Indian-origin man charged with bribing Mexican officials
He bribed to secure aircraft maintenance and repair contracts with government-owned and controlled entities.
New York: A 69-year-old Indian-origin man is among six people charged in the United States with bribing Mexican officials with over $2 million in order to secure aircraft maintenance and repair contracts with government-owned and controlled entities.
Kamta Ramnarine pleaded guilty in November before US District Judge Ricardo H Hinojosa of the Southern District of Texas to one count of conspiring to violate the Foreign Corrupt Practices Act.
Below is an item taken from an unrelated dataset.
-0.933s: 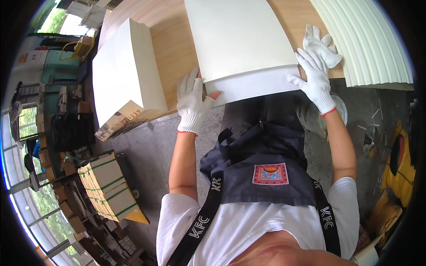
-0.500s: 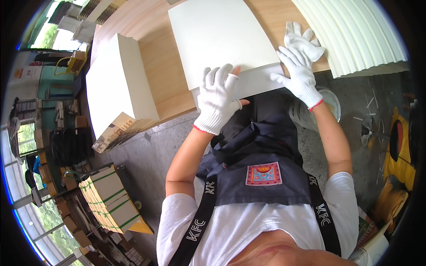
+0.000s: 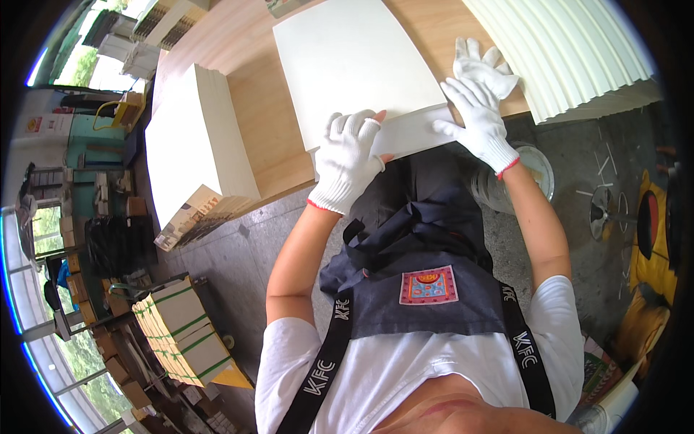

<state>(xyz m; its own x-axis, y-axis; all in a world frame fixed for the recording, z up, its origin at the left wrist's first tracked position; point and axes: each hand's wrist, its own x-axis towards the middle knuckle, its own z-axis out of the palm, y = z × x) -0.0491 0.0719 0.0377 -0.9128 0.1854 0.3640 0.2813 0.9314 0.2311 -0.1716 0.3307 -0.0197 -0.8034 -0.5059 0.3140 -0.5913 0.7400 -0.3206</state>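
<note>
A large white sheet (image 3: 361, 65) lies on the wooden table in front of me, with a paler white strip (image 3: 412, 130) along its near edge. My left hand (image 3: 345, 155), in a white knit glove with bare thumb and index tips, rests over the sheet's near left corner, fingers apart. At the near right corner, my gloved right hand (image 3: 477, 123) lies flat with its fingers spread, touching the sheet's edge. Just beyond it is a loose white glove (image 3: 486, 69), flat on the tabletop.
To the left stands a tall white paper stack (image 3: 184, 145); a ridged stack of white sheets (image 3: 571, 58) fills the right. Below the table edge is a round translucent bucket (image 3: 535, 170). Bundles tied with green straps (image 3: 177, 329) sit on the floor at lower left, near shelving.
The view has shifted slightly, so the table and stacks appear a little displaced. Both hands keep nearly the same places on the sheet.
</note>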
Mr Ramnarine is scheduled to be sentenced next month.
Charges were unsealed against Mr Ramnarine and five other individuals, all of whom had pleaded guilty for their involvement in schemes to bribe Mexican officials in order to secure aircraft maintenance and repair contracts with government-owned and controlled entities, and two for conspiring to launder the proceeds of the schemes.
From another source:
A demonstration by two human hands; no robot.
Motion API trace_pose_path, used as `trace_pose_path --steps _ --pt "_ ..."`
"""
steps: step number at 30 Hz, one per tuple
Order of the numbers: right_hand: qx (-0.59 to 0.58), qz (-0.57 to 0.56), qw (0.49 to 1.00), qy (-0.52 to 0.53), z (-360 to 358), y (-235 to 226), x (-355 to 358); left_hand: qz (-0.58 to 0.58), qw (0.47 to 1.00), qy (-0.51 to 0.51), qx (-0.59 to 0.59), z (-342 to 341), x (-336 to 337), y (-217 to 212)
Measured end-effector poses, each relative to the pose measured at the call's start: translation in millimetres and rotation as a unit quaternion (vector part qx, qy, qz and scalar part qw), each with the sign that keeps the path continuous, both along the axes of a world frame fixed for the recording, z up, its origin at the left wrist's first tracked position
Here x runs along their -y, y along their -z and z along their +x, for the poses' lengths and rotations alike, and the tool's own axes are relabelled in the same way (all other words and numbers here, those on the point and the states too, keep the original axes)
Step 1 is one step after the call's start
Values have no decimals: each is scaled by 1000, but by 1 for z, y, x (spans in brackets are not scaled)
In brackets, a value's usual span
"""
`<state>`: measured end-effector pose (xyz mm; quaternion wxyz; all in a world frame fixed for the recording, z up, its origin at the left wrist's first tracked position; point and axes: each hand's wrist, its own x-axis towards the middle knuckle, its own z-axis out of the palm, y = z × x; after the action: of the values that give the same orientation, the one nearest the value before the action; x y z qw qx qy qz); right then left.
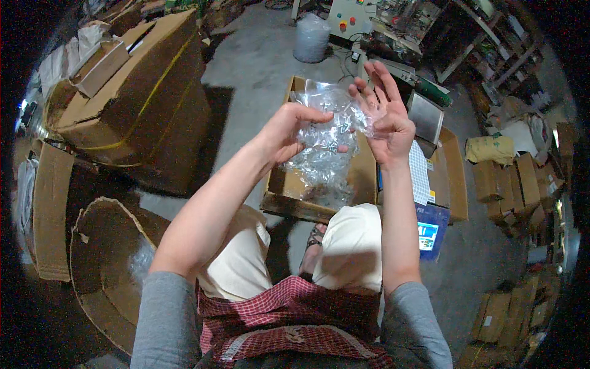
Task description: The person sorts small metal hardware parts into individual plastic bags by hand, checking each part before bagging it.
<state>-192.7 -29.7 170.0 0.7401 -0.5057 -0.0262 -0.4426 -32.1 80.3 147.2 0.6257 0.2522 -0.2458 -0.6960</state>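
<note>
The left hand (284, 132) gripped clear plastic film (329, 135), thumb on top. The right hand (387, 123) was raised at the film's right edge; thumb contact appeared likely, but glare obscured it. Below, 1 open cardboard box (292, 207) stood on the grey floor (243, 46).

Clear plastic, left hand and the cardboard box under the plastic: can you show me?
Clear plastic (321, 134): head view, its crumpled middle.
Left hand (286, 131): head view, middle of the hand.
Cardboard box (292, 208): head view, its near wall.
</note>
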Motion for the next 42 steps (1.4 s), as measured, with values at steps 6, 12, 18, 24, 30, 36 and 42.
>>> trace_pose_path --steps 6,12,18,24,30,36,42 --pt "13 -49 998 -34 -4 -11 -15 -13 999 26 -26 -5 -11 -12" --pt "58 -63 991 -105 -7 -11 -9 -14 1000 -17 22 -10 -31 -23" --pt "-65 154 986 6 -4 14 37 68 910 -376 157 14 -100 -44" --pt "-496 78 843 195 -19 202 148 148 638 -557 512 87 -289 -25" --pt "-815 -244 495 177 24 362 108 433 380 -200 793 58 -428 7" --pt "-816 -348 454 80 62 383 109 290 363 -452 762 58 -329 -1" --pt "-735 -391 525 178 56 406 148 91 494 -405 764 24 -245 -6"
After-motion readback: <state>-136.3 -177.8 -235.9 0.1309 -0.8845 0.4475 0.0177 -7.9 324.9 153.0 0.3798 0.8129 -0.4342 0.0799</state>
In total, Ramnarine and their co-conspirators paid more than $ 2 million in bribes to Mexican officials in order to secure aviation maintenance, repair and overhaul contracts.
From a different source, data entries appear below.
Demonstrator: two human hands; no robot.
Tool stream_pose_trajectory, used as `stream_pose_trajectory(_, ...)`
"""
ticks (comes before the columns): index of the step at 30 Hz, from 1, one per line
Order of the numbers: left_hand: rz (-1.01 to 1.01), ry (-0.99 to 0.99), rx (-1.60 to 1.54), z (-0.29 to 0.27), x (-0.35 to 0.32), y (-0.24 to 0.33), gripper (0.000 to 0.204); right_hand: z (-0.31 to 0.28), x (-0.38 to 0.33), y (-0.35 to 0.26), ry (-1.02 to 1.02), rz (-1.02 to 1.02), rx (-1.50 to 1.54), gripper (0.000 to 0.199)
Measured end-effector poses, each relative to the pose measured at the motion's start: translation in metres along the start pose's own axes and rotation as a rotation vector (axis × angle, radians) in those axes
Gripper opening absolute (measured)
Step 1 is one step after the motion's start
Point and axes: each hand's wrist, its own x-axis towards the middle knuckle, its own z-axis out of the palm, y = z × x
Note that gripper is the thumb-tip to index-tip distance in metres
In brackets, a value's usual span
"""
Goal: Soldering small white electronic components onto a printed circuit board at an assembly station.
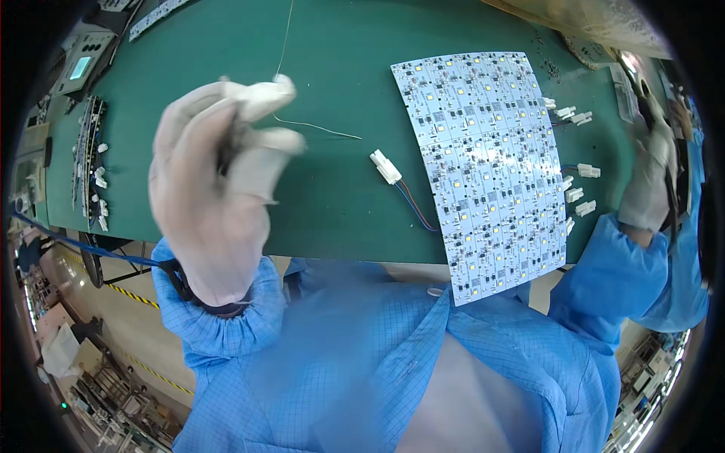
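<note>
My left hand (215, 170), in a white glove, is raised over the left part of the green mat, fingers curled. A thin solder wire (316, 127) runs down from the far edge to its fingertips and sticks out beyond them. At the far right, my gloved right hand (648, 177) closes round a dark, slim soldering iron (643, 102), partly hidden near the picture's rim. Between the hands lies a white LED board panel (495, 177), its near edge over the table's front edge. A white plug connector (386, 167) on red and blue wires lies left of the panel.
Several white connectors (581, 171) stick out along the panel's right side. Finished-looking strips with connectors (89, 162) lie at the left. A station with a lit display (79, 66) stands at the far left. A blue cord (83, 245) runs to my left wrist.
</note>
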Motion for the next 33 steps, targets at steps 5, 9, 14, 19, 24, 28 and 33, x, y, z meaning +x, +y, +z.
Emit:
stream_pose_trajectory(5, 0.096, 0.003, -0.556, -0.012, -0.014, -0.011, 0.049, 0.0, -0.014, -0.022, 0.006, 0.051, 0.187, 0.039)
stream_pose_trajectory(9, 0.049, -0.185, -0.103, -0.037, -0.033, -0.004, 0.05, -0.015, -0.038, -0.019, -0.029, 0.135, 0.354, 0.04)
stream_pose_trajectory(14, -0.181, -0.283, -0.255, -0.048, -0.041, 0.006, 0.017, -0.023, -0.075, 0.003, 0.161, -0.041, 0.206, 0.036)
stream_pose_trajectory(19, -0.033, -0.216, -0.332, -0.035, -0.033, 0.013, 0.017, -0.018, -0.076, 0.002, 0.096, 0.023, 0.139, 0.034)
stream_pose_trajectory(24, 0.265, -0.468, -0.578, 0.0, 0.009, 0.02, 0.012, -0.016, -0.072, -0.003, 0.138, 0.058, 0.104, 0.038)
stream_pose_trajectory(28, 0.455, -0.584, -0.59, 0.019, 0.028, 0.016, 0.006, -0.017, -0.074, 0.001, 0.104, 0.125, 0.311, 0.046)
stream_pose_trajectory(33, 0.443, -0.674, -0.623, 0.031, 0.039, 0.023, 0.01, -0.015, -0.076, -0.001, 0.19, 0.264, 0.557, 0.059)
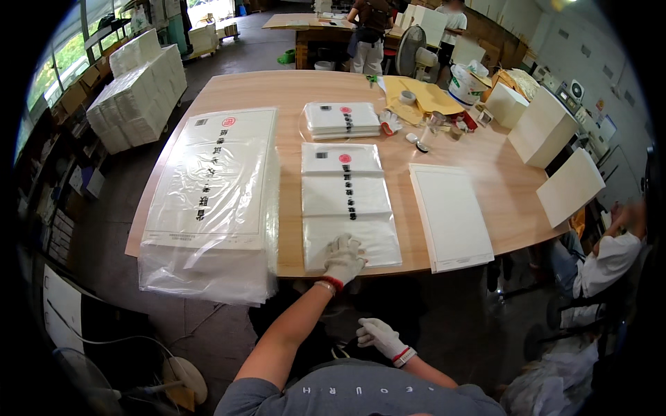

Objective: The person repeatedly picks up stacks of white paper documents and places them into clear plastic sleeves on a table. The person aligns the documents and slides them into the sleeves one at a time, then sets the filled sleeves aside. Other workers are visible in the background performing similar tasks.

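Note:
My left hand, in a white knit glove with a red cuff, lies with fingers spread on the lower end of a white printed packet in clear plastic. Creases cross that packet, which lies at the table's near edge. In front of my body, below the table edge, hangs my right hand, also gloved; its fingers are loosely bent and apart, with nothing visible in them. Left of the packet, large clear plastic bags with printed white sheets overhang the edge. A smaller stack of wrapped packets lies beyond.
A stack of white paper lies right on the wooden table. Tape rolls, yellow paper and a white bucket sit farther back. A person sits at right; others stand behind. A fan is low left.

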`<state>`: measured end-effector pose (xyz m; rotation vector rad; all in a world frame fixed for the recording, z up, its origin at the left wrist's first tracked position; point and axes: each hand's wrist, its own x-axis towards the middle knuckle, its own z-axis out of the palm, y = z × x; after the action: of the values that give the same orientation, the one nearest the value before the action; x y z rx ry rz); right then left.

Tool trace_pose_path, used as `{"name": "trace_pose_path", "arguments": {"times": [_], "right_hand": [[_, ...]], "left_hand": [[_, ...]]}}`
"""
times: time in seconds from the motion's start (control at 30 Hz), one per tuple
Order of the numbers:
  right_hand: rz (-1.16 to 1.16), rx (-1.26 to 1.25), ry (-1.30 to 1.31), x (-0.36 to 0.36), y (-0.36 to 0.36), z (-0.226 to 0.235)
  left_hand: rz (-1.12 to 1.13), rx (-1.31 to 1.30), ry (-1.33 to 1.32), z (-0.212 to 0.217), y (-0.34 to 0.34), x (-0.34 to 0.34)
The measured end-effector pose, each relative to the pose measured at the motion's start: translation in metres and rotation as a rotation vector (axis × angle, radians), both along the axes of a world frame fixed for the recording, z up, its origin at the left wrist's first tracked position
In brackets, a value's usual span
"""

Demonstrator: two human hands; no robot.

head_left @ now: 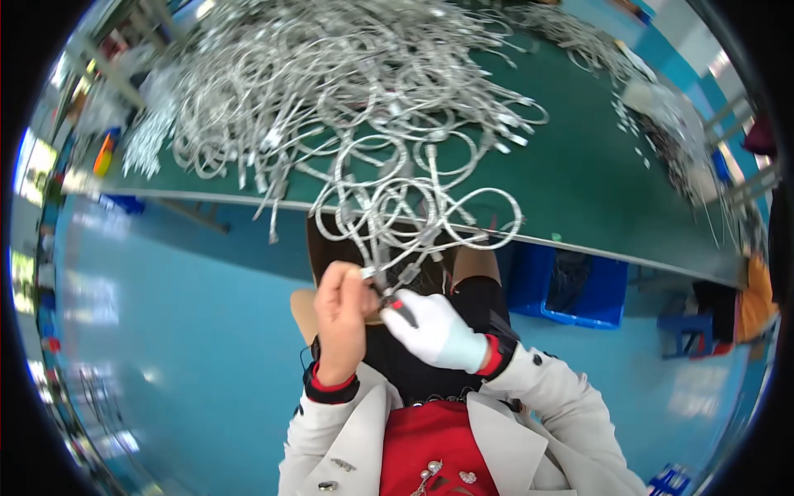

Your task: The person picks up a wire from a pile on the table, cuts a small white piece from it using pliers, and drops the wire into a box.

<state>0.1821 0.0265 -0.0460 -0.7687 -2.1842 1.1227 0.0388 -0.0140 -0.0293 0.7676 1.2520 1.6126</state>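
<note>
While both hands, left hand (341, 307) bare and right hand (430, 331) gloved, pinch one silver cable end (379, 277), huge cable pile (331, 91) on table (579, 182) looks unprocessed.

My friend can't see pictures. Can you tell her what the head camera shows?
A person's bare left hand and white-gloved right hand pinch the ends of looped silver cables hanging off a green table. A big tangled cable pile covers the table.
</note>
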Motion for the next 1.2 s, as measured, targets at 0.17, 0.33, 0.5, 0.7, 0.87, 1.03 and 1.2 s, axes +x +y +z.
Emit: {"name": "trace_pose_path", "arguments": {"times": [0.17,0.33,0.5,0.7,0.87,1.03,1.2], "right_hand": [[0.201,-0.307,0.034,0.006,0.006,0.022],[0.137,-0.417,0.142,0.042,0.021,0.069],[-0.296,-0.513,0.468,0.092,0.071,0.092],[-0.601,-0.500,0.609,0.157,0.127,0.069],[-0.637,-0.529,0.878,0.160,0.135,0.037],[-0.642,-0.549,0.938,0.166,0.141,0.035],[-0.635,-0.539,0.932,0.165,0.144,0.035]], "left_hand": [[0.055,0.071,-0.284,0.006,-0.006,-0.028],[0.173,0.015,-0.517,0.021,0.002,-0.049],[0.161,-0.142,-0.687,0.073,0.045,-0.038],[-0.592,-0.181,0.224,0.099,0.131,0.001],[-0.509,0.171,1.245,0.074,0.194,0.062],[-0.520,0.218,1.837,0.054,0.233,0.092],[-0.569,0.189,1.896,0.050,0.251,0.089]]}}
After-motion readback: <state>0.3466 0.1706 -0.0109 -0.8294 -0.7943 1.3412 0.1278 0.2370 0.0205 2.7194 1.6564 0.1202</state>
According to the plea agreements, between 2006 and 2016, the defendants and their co-conspirators, who owned or were associated with companies in the United States that provided aircraft maintenance, repair, overhaul and related services to customers from the United States and Mexico, paid the bribes in order to secure parts and servicing contracts with Mexican government-owned customers.
Kamta Ramnarine admitted that he conspired to pay bribes to several foreign officials between 2007 and 2015 to ensure that their Brownsville-based company won aircraft parts and services contracts with Mexican government-owned customers.